Tuesday, December 7, 2004
Ellery waits a day for the varnish to dry before he takes the axe to the chair. After a while he switches to a sledgehammer, because it’s easier, and accomplishes the same thing.
“No record,” he pants to Kidra between swings. “No embarrassing beginnings. No evolution.”
“You’re not doing a very complete job,” says Kidra. It’s in crude, uneven pieces.

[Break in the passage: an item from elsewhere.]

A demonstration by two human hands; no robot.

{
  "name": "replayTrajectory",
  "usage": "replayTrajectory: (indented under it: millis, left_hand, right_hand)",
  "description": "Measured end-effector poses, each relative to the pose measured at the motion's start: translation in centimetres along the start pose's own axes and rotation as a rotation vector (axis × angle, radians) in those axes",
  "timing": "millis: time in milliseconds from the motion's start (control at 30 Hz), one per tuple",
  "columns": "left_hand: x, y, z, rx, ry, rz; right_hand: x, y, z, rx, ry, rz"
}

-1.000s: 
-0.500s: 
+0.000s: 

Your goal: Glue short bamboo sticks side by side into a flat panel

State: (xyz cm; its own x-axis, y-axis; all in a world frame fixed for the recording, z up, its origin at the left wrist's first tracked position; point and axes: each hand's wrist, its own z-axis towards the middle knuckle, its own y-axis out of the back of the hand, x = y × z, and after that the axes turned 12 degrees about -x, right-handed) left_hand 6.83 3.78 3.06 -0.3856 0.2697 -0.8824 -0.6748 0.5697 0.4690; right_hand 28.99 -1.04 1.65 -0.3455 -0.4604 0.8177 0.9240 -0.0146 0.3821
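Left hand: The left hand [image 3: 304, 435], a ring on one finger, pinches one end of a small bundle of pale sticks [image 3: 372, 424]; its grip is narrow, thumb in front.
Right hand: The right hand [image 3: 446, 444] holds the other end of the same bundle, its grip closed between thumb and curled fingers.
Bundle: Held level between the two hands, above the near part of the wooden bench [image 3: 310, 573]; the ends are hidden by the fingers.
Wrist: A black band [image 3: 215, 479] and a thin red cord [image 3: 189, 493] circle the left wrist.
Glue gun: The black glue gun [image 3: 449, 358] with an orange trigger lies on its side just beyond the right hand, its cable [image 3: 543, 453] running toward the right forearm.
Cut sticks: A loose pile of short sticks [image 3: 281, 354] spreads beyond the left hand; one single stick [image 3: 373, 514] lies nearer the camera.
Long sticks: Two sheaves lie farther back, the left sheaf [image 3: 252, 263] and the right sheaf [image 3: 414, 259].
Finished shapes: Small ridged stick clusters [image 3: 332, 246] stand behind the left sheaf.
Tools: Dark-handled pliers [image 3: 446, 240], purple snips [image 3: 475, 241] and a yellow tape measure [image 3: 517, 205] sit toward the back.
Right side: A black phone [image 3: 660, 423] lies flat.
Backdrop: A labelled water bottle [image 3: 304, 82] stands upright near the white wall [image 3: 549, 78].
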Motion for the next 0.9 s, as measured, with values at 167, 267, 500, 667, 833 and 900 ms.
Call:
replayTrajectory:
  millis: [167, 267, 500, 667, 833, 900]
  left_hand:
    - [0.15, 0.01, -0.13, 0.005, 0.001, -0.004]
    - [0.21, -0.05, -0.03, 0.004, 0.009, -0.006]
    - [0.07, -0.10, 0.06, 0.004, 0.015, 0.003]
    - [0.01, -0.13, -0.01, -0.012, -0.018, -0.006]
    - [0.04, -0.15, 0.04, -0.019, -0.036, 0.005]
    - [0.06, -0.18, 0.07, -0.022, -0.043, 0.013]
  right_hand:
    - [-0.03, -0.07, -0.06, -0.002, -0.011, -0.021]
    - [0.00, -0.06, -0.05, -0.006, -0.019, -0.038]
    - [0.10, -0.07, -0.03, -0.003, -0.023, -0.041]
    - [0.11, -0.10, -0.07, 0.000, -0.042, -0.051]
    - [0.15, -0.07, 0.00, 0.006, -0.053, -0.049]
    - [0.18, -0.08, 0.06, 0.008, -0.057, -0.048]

“Don’t care.” Ellery pauses to wipe his nose. “No snide commentary on my amateur days. Not ever. I want to burst into carpentry like Minerva, fully grown.”
But he buries the pieces instead of burning them. Kidra thinks she understands why.
He’s lighting up under a streetlight. Keira’s never smoked before, but she read about this trick in a magazine. “Oh, man,” she says as she approaches, “I just ran out and I’m gonna have a fit in a minute. Can I buy one off you for a quarter?”
“You read about that in a magazine?” he chuckles, but he gives her a cigarette, and doesn’t take the quarter.
Keira surprises herself by not coughing. “So what’s your name?” she manages; he just smiles.
“Come on,” she says. The ember tips of their cigarettes touch, and they jerk away as if burnt.
“You hear about down in Turquoise Park?” says the bus driver.
“I’m surprised they didn’t get electrocuted,” says the lady near the front.
“Hacked up all those Christmas lights. Ruined them.” The driver shakes her head. “Who would do that?”
“Electrocuted,” insists the other lady.
The bus driver finally processes this. “Yeah, you’re right!”
Tony can’t help himself. “They’d be fine if they used scissors with plastic handles, and it wasn’t–”
He flushes under the sudden suspicion of their glares. “–raining,” he mutters. Stupid, he thinks. He ought to remember by now that being sixteen is a punishable offense.